*Haïti, c’est ma chance!

Un samedi matin, alors que je fais mes courses, je rencontre Y., gérant du supermarché. Syrien, il a quitté son pays depuis douze ans pour rejoindre directement Haïti. Je m’étonne, douze ans c’est tout de même long, loin de son pays. Il sourit et s’exclame: « Ayiti, se chans mwen » ! Cette affirmation me laisse pantoise. Mon esprit étriqué, conditionné se demande comment ce pays désordonné, perdu à plus de 10 000km de son propre pays et au PIB si faible peut-il bien être sa chance ?? C’est bien la première fois que j’entends un étranger ici parler d’Haïti de cette manière et cela m’émerveille. Intriguée, je cherche à comprendre.

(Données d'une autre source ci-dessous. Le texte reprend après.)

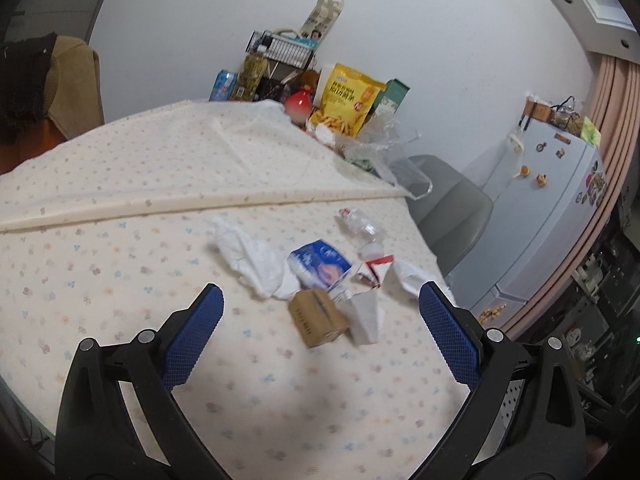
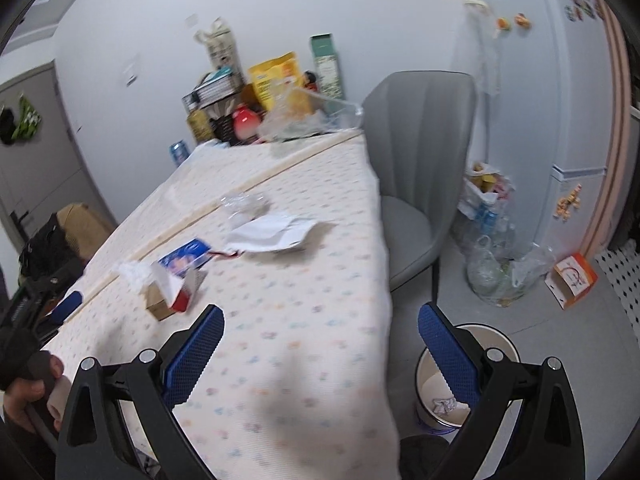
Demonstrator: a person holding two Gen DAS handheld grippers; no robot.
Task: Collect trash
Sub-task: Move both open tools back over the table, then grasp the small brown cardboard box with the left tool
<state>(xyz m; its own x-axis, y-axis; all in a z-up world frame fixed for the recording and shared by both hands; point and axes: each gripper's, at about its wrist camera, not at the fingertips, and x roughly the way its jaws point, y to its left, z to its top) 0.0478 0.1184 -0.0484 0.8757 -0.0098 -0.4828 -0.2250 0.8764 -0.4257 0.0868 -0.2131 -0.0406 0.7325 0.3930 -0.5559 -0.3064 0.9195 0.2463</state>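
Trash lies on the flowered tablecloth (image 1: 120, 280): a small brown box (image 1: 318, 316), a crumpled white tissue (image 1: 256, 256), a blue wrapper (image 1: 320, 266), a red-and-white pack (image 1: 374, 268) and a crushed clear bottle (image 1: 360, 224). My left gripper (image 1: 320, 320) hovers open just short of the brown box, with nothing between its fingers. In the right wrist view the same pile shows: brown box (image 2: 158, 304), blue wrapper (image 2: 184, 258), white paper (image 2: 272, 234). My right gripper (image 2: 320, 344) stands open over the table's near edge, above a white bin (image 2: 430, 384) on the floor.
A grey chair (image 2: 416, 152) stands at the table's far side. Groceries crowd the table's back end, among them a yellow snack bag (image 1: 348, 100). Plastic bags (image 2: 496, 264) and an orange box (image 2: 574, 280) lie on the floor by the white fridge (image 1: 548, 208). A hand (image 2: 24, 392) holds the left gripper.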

La migration syrienne vers Haïti a commencé il y a plus d’un siècle, dans les années 1880 au cours desquelles, Syriens, Libanais, Marocains ou encore Egyptiens fuient l’empire ottoman et cherchent à rejoindre l’Amérique latine. Mais certains débarquent à Port-au-Prince avec leurs caisses de marchandises pour ne jamais la quitter. Discriminés et victimes de lois leur étant défavorables, ils persistent néanmoins sur ce territoire et cherchent à faire fructifier leur commerce. Aujourd’hui, une vingtaine de famille en Haïti évolue dans le commerce et a plus ou moins la main mise sur le secteur des supermarchés, créant un monopole qui peut s’avérer asphyxiant pour les entrepreneurs haïtiens qui voudraient à leur tour se lancer dans la branche du supermarché.

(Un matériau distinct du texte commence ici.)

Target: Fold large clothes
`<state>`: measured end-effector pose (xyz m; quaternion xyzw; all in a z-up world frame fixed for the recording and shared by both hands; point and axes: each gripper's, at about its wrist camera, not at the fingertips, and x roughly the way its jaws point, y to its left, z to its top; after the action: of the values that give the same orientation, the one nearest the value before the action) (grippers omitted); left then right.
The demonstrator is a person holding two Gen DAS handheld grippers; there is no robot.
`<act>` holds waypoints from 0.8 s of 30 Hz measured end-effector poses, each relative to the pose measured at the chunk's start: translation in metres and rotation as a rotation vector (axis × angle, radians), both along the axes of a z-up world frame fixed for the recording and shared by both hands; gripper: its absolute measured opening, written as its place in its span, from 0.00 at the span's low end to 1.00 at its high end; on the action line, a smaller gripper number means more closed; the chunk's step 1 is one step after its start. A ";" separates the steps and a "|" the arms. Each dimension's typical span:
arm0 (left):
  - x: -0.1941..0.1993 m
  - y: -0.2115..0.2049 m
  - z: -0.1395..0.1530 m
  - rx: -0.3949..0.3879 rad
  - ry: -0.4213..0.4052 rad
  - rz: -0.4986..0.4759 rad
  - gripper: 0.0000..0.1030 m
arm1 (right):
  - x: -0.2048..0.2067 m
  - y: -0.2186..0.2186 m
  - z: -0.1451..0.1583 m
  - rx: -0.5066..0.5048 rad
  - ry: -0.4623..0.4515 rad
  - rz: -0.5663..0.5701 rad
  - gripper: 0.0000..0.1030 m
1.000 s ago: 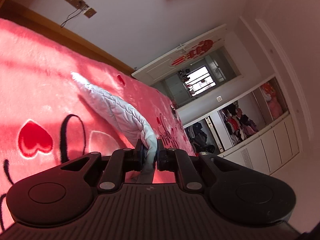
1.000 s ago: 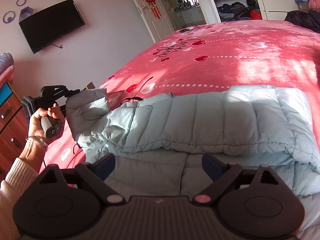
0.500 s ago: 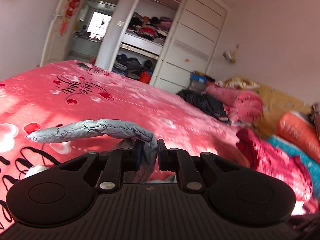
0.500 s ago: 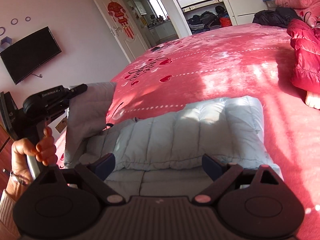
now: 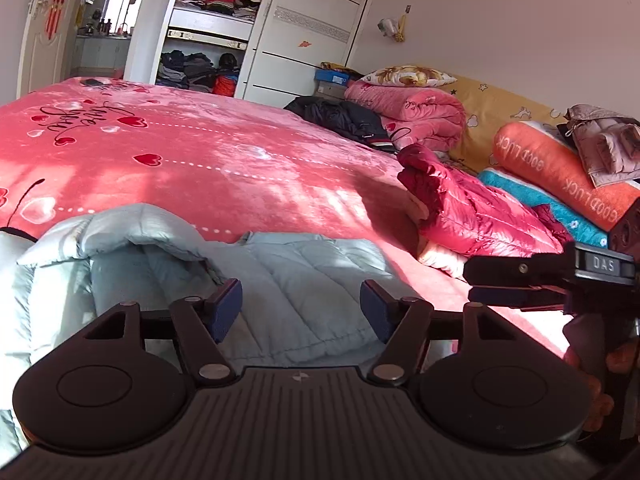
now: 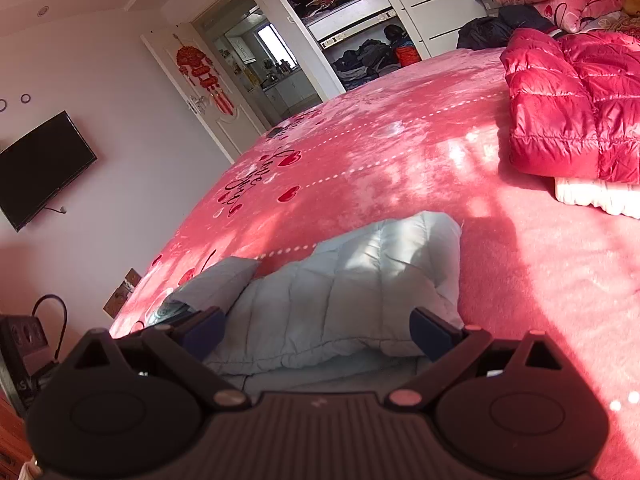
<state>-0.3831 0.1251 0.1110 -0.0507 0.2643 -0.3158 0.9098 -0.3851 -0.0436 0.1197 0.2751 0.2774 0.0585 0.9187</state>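
Note:
A pale blue quilted down jacket [image 5: 280,276] lies folded on the pink bed cover [image 5: 208,168]. Its sleeve [image 5: 120,232] rests folded over the body at the left. My left gripper [image 5: 301,310] hovers just above the jacket; its jaws are opening and nothing is between them. In the right wrist view the same jacket [image 6: 340,296] lies below my right gripper [image 6: 316,330], which stands open and empty over the jacket's near edge. That right gripper [image 5: 532,280] also shows at the right edge of the left wrist view.
A red down jacket [image 6: 572,120] lies on the bed to the right, over a white garment [image 6: 596,196]. Stacked quilts and pillows [image 5: 552,160] line the bed's right side. An open wardrobe [image 5: 216,24] and a doorway stand beyond. A TV [image 6: 40,168] hangs on the left wall.
The left gripper swung the sleeve across over the jacket body, then let it go and its jaws parted. The right gripper shifted right along the jacket and stayed open.

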 end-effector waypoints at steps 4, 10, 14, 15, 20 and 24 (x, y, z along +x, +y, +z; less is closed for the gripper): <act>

Mais voilà, c’était le salut d’Y. En 2000, peu avant ses 18 ans, Y. s’enfuit de Syrie pour échapper à l’obligation d’effectuer son service militaire. Pour aller où ? Sans hésitation, nos chers Etats occidentaux mégalomanes répondraient qu’il viendrait chez eux, grossir le rang d’étrangers présents sur leur sol…Mais non, c’est vers la République d’Haïti que son choix se porte. Laissant son pays et sa famille proche, il rejoint un oncle à Port-au-Prince, commence à travailler dans les supermarchés puis finit par devenir propriétaire et gérant de son propre supermarché. Douze après son arrivée, il peut clamer haut et fort que venir en Haïti a été la chance de sa vie.

Extrait du documentaire « Un certain bord de mer » de Mario Delatour sur l’immigration arabe en Haïti.